Я была избалованным и очень капризным ребёнком. У меня было аж четыре бабушки — две бабушки и две прабабушки, один прадедушка и один дедушка. Каждый из них тянул меня к себе, кормил, нянчил, укрывал одеялом, давал конфеты, которые мне «ещё рано», рассказывал сказки и не позволял мне ни в чём нуждаться.
Я жила одновременно как будто в четырёх разных детствах — каждое из них хотело сделать меня счастливой.
Но каждое утро эта семейная роскошь превращалась в маленькую внутреннюю борьбу.
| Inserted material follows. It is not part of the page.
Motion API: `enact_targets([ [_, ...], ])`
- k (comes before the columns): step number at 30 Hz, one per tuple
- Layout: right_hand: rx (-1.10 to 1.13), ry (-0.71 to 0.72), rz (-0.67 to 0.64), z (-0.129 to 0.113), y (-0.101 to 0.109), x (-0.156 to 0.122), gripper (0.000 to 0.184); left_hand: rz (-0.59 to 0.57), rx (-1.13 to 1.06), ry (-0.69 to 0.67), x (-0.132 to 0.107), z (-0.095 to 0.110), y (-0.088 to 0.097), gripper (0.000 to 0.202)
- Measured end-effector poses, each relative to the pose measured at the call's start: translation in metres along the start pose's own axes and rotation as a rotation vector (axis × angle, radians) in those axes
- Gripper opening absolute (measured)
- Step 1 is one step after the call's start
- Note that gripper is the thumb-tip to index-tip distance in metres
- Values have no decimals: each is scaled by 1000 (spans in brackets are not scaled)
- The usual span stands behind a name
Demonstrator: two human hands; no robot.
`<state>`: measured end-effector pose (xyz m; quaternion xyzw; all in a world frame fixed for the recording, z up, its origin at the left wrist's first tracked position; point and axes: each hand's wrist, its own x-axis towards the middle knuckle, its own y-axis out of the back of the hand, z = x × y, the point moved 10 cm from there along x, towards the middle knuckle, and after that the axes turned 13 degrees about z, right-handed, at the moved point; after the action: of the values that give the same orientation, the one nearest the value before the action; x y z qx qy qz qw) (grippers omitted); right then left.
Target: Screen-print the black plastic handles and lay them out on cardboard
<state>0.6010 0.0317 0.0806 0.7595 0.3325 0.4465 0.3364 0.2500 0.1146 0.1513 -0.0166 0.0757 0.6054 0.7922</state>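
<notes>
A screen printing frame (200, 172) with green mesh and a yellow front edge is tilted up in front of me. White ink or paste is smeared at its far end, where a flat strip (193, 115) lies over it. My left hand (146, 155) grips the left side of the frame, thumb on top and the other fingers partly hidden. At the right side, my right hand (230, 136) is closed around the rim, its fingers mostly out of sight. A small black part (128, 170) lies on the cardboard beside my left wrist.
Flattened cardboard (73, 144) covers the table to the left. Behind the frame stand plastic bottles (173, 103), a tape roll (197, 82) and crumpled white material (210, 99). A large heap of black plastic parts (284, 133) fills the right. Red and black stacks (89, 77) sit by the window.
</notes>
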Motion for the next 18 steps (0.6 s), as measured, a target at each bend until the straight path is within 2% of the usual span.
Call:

Баку, тёплый рассвет, сонные дворы и папина большая ладонь, в которой моя кисть просто тонула. Мы шли в русскоязычный детский садик — тогда считалось, что если хочешь дать ребёнку хорошее образование, нужно отдавать его именно туда. Я каждый день пыталась изменить свою судьбу.
— Папа, возьми меня с собой на работу… Я буду тихая-тихая. Я буду рисовать и не мешать. Иногда я умоляла, обещала, даже плакала.
Папа только вздыхал:
— Нет, Сямка, ты не умеешь тихо сидеть. Ты будешь мне мешать. Я знаю тебя.
Какими бы крепкими ни были мои попытки удержать его руку, мы всё равно доходили до двери садика.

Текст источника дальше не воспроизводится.